I mean, I teach selling skills to sales people in a broad range of businesses, and one of the things I teach is that there are four buyer types: the Gain buyer, the Pain buyer, the Complacent Buyer, and the Overconfident Buyer. The Gain and Pain buyers have a clear need. The Complacent Buyer doesn’t have a need, but she’s easy, she just says, “no thanks, not right now.” But the Overconfident Buyer?
Seriously, I know better than this. I spend a lot of time selling.
The Overconfident Buyer is the one you have to watch out for. She’s the one with something to prove. She wants you to know that, whatever it is you’re selling, she already knows how to do it better, faster, and cheaper than you could ever provide it. She has a desperate need to enter any door that even hints at an opportunity to express her superiority.
So when I received an email last night from someone who had received a recent eblast from us, an email that simply read, “Oh really. You know me? How?” I should have known. But I’ve been called Pollyanna for good reason. So I told her where we had met, and that she had given me a business card.
In three subsequent emails she challenged me on what I was offering, how I was charging for it, and whether or not I knew how to do what I was selling. I told myself she was just abrupt. I told myself she has a real need, but she isn’t good at asking for help. I told myself . . . Oh. She’s cray-cray.
The Overconfident Buyer usually has a real need, but her personal dysfunction is such that she is incapable of acknowledging it. So the moment help is on the horizon, she chases it off. The important lesson for you, dear seller, is that you can’t do a damn thing for her. So don’t be like me! End it before it even gets started.
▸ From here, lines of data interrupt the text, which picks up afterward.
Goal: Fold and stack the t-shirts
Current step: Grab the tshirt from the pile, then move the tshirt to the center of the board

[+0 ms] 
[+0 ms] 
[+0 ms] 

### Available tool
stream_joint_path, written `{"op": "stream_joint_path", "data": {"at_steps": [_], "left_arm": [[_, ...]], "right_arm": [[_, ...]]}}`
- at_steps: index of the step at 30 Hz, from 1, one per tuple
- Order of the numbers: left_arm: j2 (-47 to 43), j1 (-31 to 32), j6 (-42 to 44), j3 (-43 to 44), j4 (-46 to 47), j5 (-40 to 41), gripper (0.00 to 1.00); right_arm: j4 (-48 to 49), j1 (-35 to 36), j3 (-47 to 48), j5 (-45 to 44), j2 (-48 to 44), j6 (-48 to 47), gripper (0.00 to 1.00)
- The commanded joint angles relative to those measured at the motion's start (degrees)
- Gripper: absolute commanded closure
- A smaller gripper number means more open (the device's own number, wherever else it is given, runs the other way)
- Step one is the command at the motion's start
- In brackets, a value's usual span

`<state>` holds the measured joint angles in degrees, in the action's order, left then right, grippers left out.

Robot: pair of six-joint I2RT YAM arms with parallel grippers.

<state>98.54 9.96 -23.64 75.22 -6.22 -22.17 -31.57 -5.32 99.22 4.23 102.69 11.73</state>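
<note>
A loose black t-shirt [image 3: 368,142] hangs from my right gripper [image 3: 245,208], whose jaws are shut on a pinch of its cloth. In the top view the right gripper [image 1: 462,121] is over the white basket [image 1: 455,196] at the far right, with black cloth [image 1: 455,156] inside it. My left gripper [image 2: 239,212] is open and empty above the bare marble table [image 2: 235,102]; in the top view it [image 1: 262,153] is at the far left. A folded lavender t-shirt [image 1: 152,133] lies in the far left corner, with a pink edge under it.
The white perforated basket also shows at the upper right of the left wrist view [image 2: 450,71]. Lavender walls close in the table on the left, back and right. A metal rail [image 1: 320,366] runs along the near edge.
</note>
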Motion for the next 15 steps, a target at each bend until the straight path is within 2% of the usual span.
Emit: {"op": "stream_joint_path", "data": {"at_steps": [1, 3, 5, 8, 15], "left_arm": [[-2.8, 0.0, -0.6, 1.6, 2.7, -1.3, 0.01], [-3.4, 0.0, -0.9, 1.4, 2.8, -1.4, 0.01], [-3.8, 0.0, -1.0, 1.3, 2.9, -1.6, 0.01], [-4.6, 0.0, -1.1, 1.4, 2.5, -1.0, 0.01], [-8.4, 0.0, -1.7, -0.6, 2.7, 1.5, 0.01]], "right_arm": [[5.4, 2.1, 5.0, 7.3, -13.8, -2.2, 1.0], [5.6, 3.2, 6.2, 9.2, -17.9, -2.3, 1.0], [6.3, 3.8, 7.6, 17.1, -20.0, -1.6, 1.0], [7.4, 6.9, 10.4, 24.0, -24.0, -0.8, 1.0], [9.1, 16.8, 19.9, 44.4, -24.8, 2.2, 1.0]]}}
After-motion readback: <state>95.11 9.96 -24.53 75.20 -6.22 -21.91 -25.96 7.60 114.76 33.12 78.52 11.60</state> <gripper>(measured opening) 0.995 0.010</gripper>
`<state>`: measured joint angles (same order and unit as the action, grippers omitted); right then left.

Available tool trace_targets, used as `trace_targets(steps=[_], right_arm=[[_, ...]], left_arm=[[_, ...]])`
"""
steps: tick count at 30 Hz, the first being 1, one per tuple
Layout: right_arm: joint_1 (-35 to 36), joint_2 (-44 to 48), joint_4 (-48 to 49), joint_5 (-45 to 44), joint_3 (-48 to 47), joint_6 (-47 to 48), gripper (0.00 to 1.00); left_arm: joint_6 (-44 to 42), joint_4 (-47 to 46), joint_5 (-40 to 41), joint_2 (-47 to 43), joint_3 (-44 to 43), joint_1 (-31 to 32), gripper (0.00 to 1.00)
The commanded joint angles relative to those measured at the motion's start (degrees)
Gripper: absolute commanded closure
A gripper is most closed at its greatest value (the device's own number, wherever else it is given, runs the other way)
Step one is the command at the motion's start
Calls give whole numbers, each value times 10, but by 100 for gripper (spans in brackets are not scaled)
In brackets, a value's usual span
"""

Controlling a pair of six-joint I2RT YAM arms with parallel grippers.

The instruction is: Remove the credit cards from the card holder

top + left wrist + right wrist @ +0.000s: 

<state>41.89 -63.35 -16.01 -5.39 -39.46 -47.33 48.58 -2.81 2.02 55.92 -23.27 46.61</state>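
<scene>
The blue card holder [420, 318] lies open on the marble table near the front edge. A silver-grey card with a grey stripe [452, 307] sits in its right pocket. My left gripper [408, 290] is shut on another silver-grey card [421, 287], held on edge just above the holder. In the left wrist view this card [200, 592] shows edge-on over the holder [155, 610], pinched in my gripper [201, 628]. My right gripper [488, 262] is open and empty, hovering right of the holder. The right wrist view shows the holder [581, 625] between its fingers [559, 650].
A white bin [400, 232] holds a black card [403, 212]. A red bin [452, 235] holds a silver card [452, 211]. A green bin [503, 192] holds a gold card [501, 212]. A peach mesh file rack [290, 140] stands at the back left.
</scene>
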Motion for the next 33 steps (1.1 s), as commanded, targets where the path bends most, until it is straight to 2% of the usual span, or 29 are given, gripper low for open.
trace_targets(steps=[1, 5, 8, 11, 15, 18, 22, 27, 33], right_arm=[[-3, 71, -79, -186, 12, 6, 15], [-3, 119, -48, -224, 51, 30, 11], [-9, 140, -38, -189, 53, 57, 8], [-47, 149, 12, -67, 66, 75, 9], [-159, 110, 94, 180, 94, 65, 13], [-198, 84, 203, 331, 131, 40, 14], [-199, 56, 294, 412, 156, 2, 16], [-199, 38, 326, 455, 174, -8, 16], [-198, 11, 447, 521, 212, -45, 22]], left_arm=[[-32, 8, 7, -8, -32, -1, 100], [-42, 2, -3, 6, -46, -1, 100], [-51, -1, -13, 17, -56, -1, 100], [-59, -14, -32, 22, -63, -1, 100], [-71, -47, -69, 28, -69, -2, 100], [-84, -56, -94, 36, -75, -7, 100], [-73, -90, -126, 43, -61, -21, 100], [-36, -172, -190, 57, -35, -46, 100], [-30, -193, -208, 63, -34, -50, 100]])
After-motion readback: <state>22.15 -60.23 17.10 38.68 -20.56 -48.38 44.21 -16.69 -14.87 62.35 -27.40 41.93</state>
Here are a few clues that you are dealing with an Overconfident Buyer:
- She is argumentative instead of engaged. She is not listening to you; she’s figuring out what she’s going to say next.
- She quickly redirects the conversation to things she has done, particularly if she has experience in what you are selling.
- If she talks about her needs, she does so in terms of how nobody can or will be able to help her.
- She criticizes your work. Honestly, there’s no reason for a buyer to do that. “No thank you” will suffice.
When you encounter the overconfident buyer, exit quickly. Utter a sweet and sincere-sounding, “Oh, I’m so sorry. I don’t want to waste your time with something that isn’t for you!” and turn your attention to some other pressing issue.
The funny thing is that when the overconfident buyer’s pain becomes too great to ignore, she will almost always come back for help. You may not want to help her, but hey – that’s your prerogative.